Dataset excerpts:
┄┄┄┄┄┄┄┄┄┄┄┄┄┄┄┄┄┄┄┄

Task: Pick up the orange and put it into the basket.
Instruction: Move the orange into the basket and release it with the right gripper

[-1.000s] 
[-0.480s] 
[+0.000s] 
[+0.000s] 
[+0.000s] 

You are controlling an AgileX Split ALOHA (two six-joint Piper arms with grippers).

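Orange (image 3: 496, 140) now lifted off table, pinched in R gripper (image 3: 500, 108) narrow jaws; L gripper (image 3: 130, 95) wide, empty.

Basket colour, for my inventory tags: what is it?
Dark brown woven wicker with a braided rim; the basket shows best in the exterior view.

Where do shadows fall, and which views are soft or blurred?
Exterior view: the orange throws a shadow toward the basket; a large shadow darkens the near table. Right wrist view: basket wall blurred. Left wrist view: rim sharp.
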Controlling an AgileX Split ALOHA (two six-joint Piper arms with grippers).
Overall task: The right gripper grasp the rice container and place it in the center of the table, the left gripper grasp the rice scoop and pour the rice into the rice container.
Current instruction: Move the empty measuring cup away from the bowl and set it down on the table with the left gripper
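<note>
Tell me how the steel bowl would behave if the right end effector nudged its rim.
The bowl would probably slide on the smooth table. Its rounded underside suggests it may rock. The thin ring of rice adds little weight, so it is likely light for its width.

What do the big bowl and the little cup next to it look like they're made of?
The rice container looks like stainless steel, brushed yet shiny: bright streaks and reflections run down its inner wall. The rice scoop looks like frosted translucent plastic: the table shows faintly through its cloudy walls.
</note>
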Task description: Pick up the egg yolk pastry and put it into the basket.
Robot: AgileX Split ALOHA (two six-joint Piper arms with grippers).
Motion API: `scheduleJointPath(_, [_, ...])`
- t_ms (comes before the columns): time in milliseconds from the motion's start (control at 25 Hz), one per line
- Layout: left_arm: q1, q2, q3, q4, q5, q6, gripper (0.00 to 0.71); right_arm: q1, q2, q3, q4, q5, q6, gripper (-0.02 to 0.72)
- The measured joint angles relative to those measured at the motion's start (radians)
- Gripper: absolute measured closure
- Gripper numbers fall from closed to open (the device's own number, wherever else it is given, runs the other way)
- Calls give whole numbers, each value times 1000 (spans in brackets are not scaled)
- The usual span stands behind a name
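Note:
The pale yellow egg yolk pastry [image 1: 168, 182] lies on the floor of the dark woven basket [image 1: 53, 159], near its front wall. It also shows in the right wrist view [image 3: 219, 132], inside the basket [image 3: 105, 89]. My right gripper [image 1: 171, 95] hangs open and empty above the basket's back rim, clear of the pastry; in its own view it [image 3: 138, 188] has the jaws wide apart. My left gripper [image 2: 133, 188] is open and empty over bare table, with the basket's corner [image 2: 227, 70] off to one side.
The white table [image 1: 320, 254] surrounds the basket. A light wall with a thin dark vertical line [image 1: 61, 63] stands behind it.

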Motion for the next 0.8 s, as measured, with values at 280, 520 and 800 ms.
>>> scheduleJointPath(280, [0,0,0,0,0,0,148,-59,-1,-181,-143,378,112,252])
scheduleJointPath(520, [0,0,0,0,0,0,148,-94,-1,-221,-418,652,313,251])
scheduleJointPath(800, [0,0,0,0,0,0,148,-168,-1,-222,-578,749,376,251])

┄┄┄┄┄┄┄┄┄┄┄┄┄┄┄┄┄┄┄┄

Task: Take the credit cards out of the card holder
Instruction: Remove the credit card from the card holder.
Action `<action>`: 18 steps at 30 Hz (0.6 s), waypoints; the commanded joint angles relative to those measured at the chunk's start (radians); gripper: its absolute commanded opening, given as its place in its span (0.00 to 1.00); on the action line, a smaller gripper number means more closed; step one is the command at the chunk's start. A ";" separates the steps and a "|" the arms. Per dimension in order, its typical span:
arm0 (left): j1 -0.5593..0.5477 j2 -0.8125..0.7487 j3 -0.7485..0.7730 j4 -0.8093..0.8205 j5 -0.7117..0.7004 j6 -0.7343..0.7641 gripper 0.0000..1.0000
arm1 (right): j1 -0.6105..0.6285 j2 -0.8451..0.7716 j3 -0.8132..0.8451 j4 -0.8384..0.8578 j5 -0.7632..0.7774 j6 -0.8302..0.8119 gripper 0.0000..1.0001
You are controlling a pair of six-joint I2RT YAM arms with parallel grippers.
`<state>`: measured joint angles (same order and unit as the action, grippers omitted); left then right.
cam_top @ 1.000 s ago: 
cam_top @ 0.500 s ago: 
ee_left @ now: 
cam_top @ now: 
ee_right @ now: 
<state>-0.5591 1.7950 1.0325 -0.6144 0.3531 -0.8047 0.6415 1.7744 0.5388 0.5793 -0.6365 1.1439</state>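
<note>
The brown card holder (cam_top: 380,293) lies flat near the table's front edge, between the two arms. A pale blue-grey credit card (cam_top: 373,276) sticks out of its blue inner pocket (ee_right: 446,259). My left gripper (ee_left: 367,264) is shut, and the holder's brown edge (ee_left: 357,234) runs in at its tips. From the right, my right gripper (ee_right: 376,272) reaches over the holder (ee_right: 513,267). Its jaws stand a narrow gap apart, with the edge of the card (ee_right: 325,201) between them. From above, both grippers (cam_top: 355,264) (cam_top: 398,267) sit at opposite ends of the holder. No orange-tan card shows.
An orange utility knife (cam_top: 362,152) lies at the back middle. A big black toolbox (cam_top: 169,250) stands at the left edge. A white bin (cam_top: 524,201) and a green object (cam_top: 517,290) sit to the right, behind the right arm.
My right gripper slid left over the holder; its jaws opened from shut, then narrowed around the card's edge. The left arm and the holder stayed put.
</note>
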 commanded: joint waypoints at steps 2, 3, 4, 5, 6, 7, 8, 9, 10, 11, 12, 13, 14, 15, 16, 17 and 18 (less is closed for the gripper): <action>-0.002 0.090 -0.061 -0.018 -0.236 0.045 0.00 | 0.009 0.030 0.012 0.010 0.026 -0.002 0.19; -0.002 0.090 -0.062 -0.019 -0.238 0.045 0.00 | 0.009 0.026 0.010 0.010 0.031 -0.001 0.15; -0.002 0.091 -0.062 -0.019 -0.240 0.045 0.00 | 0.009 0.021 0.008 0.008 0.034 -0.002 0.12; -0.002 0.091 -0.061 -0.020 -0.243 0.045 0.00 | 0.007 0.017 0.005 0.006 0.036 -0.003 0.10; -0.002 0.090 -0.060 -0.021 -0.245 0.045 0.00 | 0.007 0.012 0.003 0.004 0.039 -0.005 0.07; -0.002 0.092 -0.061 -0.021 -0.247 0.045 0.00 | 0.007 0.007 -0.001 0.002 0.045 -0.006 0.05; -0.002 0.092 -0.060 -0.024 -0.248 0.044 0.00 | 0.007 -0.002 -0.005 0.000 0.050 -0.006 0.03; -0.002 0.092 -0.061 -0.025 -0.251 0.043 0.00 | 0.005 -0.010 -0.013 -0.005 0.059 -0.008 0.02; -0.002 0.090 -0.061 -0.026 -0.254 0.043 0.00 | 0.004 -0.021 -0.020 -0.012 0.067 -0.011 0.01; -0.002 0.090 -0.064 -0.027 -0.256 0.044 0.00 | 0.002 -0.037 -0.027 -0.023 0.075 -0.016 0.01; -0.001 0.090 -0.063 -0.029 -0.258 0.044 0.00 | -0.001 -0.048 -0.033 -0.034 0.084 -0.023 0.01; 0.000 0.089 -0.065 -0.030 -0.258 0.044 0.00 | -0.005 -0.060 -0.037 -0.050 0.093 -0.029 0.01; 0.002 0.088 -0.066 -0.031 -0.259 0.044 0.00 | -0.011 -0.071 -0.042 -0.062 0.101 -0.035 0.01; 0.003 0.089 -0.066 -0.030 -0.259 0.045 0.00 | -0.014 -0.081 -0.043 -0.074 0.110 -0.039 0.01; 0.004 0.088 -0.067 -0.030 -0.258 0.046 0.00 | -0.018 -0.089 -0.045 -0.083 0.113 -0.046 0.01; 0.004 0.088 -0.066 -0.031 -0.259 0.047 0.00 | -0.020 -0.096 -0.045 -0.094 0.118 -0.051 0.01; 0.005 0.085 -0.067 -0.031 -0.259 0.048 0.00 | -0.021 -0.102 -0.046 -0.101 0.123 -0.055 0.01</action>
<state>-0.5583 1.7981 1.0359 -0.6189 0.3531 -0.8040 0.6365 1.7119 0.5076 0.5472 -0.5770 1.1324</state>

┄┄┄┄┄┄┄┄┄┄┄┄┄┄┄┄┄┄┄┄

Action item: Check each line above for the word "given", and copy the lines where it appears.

Solution to this task:
- Gripper numbers fall from closed to open (the device's own number, wherever else it is given, runs the other way)
Action `<action>`: 18 steps at 30 Hz (0.6 s), waypoints; the commanded joint angles relative to those measured at the chunk's start (radians); gripper: its absolute commanded opening, given as its place in its span (0.00 to 1.00); on the action line, a smaller gripper number means more closed; step one is the command at the chunk's start. A ";" separates the steps and a "|" the arms. Per dimension in order, its typical span:

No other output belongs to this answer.